Material provided Start Marker
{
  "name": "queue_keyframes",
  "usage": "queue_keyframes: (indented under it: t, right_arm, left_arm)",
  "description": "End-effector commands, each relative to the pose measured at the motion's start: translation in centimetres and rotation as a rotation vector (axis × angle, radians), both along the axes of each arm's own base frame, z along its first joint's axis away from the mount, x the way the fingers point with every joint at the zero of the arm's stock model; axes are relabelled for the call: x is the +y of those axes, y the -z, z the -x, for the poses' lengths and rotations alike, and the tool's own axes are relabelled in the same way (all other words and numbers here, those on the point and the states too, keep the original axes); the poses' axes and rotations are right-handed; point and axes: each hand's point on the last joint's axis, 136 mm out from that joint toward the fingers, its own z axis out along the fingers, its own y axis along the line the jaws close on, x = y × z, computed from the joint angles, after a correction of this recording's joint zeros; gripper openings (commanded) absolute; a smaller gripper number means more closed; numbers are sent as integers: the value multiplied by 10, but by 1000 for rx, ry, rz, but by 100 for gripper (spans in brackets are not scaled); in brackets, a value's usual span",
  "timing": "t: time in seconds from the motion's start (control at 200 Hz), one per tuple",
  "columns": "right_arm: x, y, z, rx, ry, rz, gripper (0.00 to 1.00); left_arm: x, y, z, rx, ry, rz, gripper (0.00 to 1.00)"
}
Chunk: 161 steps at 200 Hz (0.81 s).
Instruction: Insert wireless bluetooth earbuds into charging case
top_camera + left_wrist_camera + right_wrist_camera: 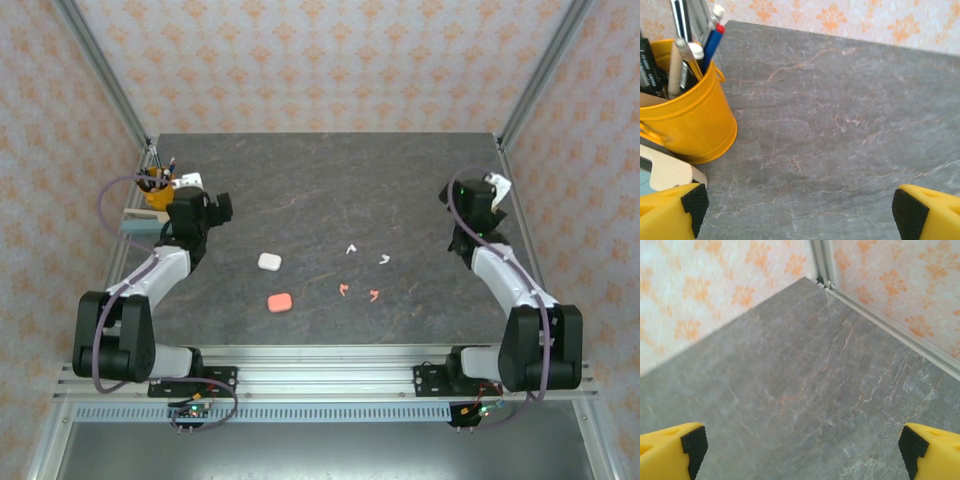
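The left claw [802,207] and right claw [802,445] both gape empty, well away from the white case [269,262]. Four earbuds [351,248] lie loose on the counter [400,180] right of that case: probably light, slick, hard; pinch each stem.

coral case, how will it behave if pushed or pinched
The coral case looks smooth and rounded, so it may slip from a pinch. It lies flat on the table, so a push probably slides it, not rolls it.
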Motion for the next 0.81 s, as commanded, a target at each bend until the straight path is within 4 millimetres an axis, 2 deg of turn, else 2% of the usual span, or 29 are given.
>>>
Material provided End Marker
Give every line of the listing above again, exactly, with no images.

Reply to the task>
{
  "name": "queue_keyframes",
  "usage": "queue_keyframes: (indented under it: t, right_arm, left_arm)",
  "description": "End-effector commands, each relative to the pose measured at the motion's start: translation in centimetres and rotation as a rotation vector (axis × angle, radians), both along the axes of each arm's own base frame, z along its first joint's axis away from the mount, x the way the fingers point with every joint at the zero of the arm's stock model; axes are relabelled for the call: x is the +y of those axes, y the -z, z the -x, for the poses' lengths and rotations alike, and the tool's own axes are relabelled in the same way (all other words and numbers here, those on the point and the states too, keep the original axes); the poses' axes and rotations are right-handed; point and axes: each hand's point on the last joint's axis, 136 mm out from that joint toward the fingers, its own z axis out along the fingers, its own y axis along the line the jaws close on, x = y × z, computed from the joint angles, after a correction of this recording's joint zeros; gripper openings (commanded) absolute; a smaller gripper number means more closed; numbers are sent as integers: the value multiplied by 10, but by 1000 for rx, ry, rz, but by 100 for gripper (spans in brackets are not scaled); in brackets, a value's usual span",
  "timing": "t: time in seconds from the motion's start (control at 200 Hz), one per tuple",
  "columns": "right_arm: x, y, z, rx, ry, rz, gripper (0.00 to 1.00); left_arm: x, y, z, rx, ry, rz, gripper (0.00 to 1.00)"
}
Chunk: 161 steps at 200 Hz (0.81 s).
Instruction: Insert wireless bluetooth earbuds into charging case
top_camera + left_wrist_camera + right_wrist_camera: 
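The left claw [802,207] and right claw [802,445] both gape empty, well away from the white case [269,262]. Four earbuds [351,248] lie loose on the counter [400,180] right of that case: probably light, slick, hard; pinch each stem.

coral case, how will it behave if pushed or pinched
The coral case looks smooth and rounded, so it may slip from a pinch. It lies flat on the table, so a push probably slides it, not rolls it.
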Motion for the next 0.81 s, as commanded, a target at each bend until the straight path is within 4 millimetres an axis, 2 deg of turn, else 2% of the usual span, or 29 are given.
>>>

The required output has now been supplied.